The Third Lab

Install and Learn PostgreSQL (I)

Sepy 18, 2015

(I) Install PostgreSQL on Your Own Machine

  •         (1) Download PostgreSQL Here
                    Choose your operating system in "Binary packages".
                    Install the Version 9.2.13 ( The PostgreSQL version on CS Server is 9.2.13).
  •         (2) Install PostgreSQL.
                    Leave Port as 5432 .
                    Remember the password created during the installation.
  •         (3) Install Stack Builder (Automatically start after installing PostgreSQL)
                    Install "Database Drivers".
                            JDBC for Java Programming.
                            ODBC and OLE DB for C, C++, C# Programming.
                    Install "Web Development".
                            Leave Apache Port as 8080 .


(II) Open PostgreSQL on Your Own Machine

  •         (1) Open pgAdmin III .
  •         (2) Right click PostgreSQL 9.2 (The Default Server Name) and Connect.
  •         (3) Open shell to use PostgreSQL database. (Two Methods)
                    (a) Open SQL Shell program.
                    (b) Open a Terminal (Terminal on Mac and Linux, CMD on Windows).
                            (b1) Firstly, go to PostgreSQL bin folder, for example, "\...\PostgreSQL\9.2\bin"
                            (b2) Secondly, type psql -U [username] to enter shell in terminal.
  •         (4) Type \q to exit shell.
  •         (5) Right click PostgreSQL 9.2 and Disconnect server.

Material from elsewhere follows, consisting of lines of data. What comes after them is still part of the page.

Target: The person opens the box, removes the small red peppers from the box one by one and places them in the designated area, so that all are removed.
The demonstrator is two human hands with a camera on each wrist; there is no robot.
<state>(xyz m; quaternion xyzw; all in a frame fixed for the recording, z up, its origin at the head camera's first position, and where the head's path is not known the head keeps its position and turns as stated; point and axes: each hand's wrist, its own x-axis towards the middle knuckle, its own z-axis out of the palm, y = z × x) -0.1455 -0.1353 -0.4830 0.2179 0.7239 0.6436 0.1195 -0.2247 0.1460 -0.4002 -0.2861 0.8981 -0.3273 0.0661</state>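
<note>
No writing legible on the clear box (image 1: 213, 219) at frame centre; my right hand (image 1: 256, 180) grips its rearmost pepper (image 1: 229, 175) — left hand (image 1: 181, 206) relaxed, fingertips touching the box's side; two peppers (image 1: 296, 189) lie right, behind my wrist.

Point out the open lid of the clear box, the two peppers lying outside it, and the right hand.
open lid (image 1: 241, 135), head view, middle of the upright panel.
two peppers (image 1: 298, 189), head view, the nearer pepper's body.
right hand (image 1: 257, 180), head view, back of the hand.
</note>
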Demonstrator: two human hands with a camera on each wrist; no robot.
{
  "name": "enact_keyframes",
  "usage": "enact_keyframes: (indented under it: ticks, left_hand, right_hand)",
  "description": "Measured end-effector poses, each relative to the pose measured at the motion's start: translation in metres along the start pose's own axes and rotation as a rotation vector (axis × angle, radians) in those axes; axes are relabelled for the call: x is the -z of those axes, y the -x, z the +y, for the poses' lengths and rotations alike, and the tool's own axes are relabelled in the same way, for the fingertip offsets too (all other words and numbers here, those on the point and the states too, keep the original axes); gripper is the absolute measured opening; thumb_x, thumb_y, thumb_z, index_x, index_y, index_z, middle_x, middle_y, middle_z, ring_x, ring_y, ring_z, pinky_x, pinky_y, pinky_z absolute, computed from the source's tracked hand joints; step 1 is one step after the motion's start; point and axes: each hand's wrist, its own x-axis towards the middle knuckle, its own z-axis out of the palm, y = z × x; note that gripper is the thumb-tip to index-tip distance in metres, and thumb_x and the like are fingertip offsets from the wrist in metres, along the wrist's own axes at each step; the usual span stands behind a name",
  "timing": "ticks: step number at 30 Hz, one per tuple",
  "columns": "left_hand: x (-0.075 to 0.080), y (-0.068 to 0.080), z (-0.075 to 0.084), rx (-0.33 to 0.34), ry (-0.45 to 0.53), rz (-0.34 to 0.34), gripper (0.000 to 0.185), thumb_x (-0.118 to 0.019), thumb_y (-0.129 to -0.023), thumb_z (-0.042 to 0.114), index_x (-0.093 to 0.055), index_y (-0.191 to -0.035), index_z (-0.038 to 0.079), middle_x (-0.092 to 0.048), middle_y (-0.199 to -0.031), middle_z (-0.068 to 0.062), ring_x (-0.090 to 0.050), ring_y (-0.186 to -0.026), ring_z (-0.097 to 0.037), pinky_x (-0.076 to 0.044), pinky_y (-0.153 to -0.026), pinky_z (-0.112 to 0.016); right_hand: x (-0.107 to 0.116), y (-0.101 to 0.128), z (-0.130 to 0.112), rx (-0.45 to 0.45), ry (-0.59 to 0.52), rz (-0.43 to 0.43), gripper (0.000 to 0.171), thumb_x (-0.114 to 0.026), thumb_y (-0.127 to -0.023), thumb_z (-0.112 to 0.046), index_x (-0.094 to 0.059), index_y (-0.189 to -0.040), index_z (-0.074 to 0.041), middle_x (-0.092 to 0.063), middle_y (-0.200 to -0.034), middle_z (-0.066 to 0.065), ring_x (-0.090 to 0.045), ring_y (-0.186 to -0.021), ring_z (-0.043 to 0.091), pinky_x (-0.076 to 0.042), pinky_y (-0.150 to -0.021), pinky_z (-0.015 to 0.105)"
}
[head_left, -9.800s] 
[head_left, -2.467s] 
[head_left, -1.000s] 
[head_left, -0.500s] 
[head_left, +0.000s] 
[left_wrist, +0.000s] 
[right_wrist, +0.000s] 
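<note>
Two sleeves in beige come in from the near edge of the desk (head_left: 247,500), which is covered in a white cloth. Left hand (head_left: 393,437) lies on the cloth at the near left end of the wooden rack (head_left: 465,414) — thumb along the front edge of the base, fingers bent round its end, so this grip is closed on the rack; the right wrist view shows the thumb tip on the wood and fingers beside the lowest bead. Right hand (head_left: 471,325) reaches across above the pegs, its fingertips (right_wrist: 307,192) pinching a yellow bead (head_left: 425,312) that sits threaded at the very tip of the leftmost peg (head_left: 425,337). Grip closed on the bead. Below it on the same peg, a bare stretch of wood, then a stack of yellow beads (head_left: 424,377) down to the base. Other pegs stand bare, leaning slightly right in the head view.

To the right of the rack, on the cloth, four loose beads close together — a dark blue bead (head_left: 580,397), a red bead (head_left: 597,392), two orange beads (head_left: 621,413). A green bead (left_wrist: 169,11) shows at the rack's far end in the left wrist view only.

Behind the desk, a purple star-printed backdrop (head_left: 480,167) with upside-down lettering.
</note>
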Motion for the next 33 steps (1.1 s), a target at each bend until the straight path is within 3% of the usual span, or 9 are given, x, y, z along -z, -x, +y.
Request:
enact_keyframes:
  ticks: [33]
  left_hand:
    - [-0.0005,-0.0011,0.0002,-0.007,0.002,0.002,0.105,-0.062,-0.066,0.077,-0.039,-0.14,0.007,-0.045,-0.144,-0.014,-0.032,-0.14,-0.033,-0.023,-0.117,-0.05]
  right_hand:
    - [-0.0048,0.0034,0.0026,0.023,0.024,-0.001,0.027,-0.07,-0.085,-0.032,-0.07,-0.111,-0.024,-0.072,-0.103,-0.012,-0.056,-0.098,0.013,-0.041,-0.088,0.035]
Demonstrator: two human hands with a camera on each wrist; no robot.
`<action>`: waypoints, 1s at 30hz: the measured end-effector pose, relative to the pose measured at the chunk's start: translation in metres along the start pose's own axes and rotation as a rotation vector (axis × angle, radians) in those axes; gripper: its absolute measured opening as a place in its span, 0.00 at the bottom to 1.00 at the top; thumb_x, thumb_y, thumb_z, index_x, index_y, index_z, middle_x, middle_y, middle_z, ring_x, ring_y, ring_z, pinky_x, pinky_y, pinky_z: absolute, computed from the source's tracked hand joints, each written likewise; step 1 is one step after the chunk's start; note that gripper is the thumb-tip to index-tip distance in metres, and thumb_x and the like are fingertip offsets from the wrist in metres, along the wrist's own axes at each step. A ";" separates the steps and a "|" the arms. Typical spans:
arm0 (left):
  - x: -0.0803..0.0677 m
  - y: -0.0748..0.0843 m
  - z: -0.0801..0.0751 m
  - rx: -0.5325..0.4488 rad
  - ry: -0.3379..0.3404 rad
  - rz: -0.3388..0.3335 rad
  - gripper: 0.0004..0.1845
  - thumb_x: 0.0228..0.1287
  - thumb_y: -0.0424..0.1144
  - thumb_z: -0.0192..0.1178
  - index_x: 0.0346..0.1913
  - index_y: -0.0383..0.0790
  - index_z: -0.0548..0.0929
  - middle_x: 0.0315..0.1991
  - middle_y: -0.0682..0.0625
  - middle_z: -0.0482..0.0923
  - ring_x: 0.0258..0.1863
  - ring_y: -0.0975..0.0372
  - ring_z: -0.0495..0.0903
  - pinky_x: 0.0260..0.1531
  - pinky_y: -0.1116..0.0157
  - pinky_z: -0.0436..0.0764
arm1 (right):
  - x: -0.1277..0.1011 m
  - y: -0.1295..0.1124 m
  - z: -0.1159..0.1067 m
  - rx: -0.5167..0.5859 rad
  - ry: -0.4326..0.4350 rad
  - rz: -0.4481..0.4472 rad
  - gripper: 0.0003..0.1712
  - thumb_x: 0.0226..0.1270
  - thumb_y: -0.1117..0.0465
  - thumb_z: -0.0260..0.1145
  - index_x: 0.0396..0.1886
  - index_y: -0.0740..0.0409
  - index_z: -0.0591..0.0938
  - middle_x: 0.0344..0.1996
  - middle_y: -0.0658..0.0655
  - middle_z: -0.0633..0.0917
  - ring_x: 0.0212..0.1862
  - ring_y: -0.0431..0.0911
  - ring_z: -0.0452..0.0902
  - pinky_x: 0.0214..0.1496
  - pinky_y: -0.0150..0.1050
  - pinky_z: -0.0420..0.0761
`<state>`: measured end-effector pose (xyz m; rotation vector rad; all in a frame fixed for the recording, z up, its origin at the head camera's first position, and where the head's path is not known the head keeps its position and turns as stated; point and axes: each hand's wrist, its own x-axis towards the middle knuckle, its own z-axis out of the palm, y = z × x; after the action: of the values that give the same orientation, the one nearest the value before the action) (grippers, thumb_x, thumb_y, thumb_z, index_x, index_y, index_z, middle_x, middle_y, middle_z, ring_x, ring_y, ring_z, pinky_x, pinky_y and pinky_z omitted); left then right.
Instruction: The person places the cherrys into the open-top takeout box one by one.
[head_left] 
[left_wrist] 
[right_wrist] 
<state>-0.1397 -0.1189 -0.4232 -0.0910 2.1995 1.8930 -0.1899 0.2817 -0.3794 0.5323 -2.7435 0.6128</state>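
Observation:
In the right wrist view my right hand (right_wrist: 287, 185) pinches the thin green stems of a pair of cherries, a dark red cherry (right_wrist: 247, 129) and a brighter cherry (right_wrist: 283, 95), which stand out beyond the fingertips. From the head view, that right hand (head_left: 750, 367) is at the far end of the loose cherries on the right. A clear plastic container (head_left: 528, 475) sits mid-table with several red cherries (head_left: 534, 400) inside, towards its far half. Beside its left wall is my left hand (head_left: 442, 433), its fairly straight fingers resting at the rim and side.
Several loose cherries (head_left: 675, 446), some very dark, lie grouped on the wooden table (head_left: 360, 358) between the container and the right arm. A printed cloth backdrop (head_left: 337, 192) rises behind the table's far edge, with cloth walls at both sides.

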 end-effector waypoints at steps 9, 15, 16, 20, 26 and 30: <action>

Either follow (I) & (II), if you are using your own machine.
Or follow (III), if you plan to use the server in CS department.


(III) Use PostgreSQL on CS460 Server

  •         (1) Connect to cs460.bu.edu server first.
                    (a) For the Linux and Mac users using BU network:
                            Open Terminal .
                            Type SSH [username]@cs460.bu.edu to log on the database server.
                    (b) For the Linux and Mac users outside the BU network:
                            Open Terminal .
                            Type SSH [username]@csa2.bu.edu and log on the csa2 server first.
                            Then type SSH [username]@cs460.bu.edu and log on to the database server.
                    (c) For the Windows users using BU network:
                            Open PuTTY .
                            Use [username]@cs460.bu.edu to log on the database server.
                    (d) For the Windows users outside the BU network:
                            Open PuTTY .
                            Use [username]@csa2.bu.edu to log on the csa2 server first.
                            Then type SSH [username]@cs460.bu.edu and log on to the database server.
  •         (2) After logging on cs460 server, type psql -U [username] to enter database shell.
  •         (3) Type \q to exit database shell.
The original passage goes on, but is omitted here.